Thursday 19 August 2010

Nature Reserve Sell Off?

I have just got round to reading an article about the potential effect of cuts to the budget of The Department for Environment, Food and Rural Affairs. For example, there is mention of the potential loss of up to 30% of jobs in Natural England, the sell off of parts of National Nature Reserves and cutting subsidies to landowners who maintain areas for wildlife.

The need for cuts to address the current national budget situation is one against which it is difficult to argue. Cutting or delaying expenditure in most areas of the economy will cause short or medium term problems that could, nevertheless, be reversed over time as the financial situation allows. I know, from experience in working as a voluntary nature reserve manager some years ago, that repairing damage to the natural environment is often very long term and sometimes impossible, particularly in relation to the survival of species.

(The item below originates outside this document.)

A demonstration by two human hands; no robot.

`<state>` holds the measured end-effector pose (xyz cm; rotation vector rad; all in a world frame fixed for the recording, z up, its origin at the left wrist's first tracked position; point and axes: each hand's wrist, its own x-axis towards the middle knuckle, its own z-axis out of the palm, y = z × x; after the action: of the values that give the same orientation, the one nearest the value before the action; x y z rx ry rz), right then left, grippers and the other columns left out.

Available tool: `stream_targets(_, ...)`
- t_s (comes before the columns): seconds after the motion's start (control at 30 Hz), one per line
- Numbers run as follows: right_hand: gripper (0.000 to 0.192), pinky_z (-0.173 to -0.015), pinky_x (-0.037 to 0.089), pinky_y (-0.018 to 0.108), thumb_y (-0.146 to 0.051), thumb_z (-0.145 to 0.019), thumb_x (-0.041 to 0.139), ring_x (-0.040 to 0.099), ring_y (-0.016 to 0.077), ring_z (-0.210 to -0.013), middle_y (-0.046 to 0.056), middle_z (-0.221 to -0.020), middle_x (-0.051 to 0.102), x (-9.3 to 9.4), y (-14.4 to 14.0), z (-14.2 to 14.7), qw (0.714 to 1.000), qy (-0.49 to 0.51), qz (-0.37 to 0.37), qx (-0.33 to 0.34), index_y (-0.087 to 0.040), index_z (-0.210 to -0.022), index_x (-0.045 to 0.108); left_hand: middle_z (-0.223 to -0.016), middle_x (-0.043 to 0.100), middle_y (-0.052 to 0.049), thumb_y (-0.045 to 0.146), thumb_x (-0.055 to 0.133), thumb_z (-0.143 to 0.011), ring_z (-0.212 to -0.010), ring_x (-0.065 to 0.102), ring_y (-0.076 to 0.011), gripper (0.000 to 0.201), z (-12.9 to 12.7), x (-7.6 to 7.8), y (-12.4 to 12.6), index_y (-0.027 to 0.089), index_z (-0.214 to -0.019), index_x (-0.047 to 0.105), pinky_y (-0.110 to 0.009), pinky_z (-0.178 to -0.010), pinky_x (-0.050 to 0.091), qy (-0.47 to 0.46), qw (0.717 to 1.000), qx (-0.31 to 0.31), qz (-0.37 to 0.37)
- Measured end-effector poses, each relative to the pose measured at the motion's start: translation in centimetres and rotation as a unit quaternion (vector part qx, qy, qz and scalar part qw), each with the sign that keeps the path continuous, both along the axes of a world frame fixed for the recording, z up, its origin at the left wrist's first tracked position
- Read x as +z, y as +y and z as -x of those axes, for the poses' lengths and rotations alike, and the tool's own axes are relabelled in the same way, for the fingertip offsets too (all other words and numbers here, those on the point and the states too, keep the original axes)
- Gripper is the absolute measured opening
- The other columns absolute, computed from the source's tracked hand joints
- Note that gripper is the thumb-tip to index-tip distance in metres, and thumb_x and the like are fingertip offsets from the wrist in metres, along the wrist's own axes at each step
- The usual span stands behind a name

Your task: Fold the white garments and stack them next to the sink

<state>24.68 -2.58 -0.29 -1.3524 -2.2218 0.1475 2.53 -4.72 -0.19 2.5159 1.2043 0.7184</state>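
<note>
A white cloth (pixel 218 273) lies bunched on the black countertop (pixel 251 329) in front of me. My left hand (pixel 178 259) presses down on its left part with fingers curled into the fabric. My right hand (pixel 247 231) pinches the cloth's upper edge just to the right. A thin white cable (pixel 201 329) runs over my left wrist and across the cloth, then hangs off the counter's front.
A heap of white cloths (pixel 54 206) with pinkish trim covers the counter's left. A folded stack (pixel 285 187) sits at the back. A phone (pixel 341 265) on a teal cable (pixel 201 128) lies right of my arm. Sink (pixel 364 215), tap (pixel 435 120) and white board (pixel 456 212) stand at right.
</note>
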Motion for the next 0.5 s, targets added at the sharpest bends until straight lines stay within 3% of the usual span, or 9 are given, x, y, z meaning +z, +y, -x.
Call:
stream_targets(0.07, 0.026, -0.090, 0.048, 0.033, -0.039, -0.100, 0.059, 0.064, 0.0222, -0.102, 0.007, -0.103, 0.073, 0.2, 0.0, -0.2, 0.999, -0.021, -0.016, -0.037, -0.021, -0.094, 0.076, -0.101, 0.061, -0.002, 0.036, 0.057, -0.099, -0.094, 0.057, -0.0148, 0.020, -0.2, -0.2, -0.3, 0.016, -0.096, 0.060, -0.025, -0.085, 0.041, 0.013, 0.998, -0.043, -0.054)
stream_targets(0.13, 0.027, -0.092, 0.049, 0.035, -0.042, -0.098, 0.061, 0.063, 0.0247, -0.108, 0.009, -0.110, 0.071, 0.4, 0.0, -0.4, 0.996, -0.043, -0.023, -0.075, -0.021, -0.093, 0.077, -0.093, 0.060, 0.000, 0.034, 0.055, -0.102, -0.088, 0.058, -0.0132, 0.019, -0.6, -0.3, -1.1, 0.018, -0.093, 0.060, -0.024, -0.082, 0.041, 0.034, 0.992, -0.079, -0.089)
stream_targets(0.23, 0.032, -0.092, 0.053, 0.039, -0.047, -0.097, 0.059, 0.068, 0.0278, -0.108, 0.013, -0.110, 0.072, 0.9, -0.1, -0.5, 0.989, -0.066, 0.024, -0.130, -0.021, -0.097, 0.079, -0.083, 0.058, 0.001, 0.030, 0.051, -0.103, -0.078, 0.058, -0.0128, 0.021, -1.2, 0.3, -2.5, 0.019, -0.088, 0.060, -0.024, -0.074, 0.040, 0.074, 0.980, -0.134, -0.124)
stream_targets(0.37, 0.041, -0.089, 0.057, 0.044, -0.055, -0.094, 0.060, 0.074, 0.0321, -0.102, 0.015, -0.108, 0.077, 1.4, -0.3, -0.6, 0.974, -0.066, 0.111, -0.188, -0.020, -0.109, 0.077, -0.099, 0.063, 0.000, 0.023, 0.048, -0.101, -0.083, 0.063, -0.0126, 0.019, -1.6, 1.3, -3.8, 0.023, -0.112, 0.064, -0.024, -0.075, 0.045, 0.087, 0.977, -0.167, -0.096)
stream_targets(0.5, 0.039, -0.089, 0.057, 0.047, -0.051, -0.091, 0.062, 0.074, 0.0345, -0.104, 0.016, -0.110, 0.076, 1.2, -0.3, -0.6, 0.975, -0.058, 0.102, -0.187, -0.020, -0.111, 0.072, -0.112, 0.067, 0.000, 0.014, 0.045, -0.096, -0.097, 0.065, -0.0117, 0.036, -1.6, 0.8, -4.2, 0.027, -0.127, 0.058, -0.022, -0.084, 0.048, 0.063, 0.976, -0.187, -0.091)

Within the various blogs that I follow, I regularly see comments about nature reserves in Northumberland that suffer from inconsistent management by Northumberland Wildlife Trust. The reality is that all organisations caring for our natural environment have an impossible balancing act. They need both to try to meet the need to protect threatened habitats and the species they contain by taking them into protective ownership and to ensure that they have sufficient financial and human resources, to manage those habitats to a level that ensures that they improve or at least remain stable. The reality is that resources seldom meet all of the needs associated with effective reserve management and this results in a degree of compromise.

There are many organisations in the UK that have a demonstrable ability to manage large and complex nature reserves and who possibly could take over national reserves. The RSPB, the Wildfowl and Wetlands Trust and the collective expertise of The Wildlife Trusts, between them are custodians of some of the most precious and sensitive of our natural habitats. Whilst they undoubtably have the expertise to take over reserves that Government feels it can no longer fully manage, expertise alone is not sufficient to meet the huge challenges faced in maintaining what we regard as our natural environment.

I say 'regard as our natural environment' because, as most people know, most of our landscape, certainly in England, has been created by active land management such as farming and forestry over the centuries. In most cases, once you have started to create a man made environment you have to keep on maintaining it, sometimes at considerable cost. The other problem is that we put boundaries around these 'natural ' areas and thus restrict their ability to evolve and react with their surrondings and the activities of inhabiting species and the climate.

A very large area of  land left to its own devices and the effects of inhabitants and climate will change over time, with woodland maturing, dying back, being eaten and regenerating; water bodies forming, maturing, gradually silting up and, in some cases turning to bog, with new water bodies formed by the action of erosion of water courses and flooding: grassland and heathland being created as clearnings in woodland by grazing animals, fire, erosion and climatic change, then being overtaken by scub and eventually becoming new woodland. A constant cycle of change that results in shifts in the fortunes of different species, but over a timescale that allows species to either adapt or move to more suitable habitat unincumbered by man made obstacles and boundaries.

A woodland, however rich and diverse, that is surrounded by arable land or urbanisation cannot maintain itself. It needs the help of we who are responsible for its isolation.

Membership of conservation organisations is far greater than when I first became a member of what was then Lincolnshire Trust for Nature Conservation in the early 1970's (an organisation with whom I share my birth in 1948). Lincolnshire Wildlife Trust has now at least seven times as many members. However, the pressures upon our 'natural' environment and therefore the challenges faced by conservation bodies, are also far greater and much more costly to meet.

So back to my original theme - the potential demise of Government support for significant parts of our environment. My plea to the Government is, look for economies certainly; consider carefully the value of Governmental quango's and the like; but recognise the irreplaceable value of our wildlife heritage, the huge interest shown and enjoyment derived by a large proportion of the voting public and the irreversible damage that reductions in front line habitat and species management will cause.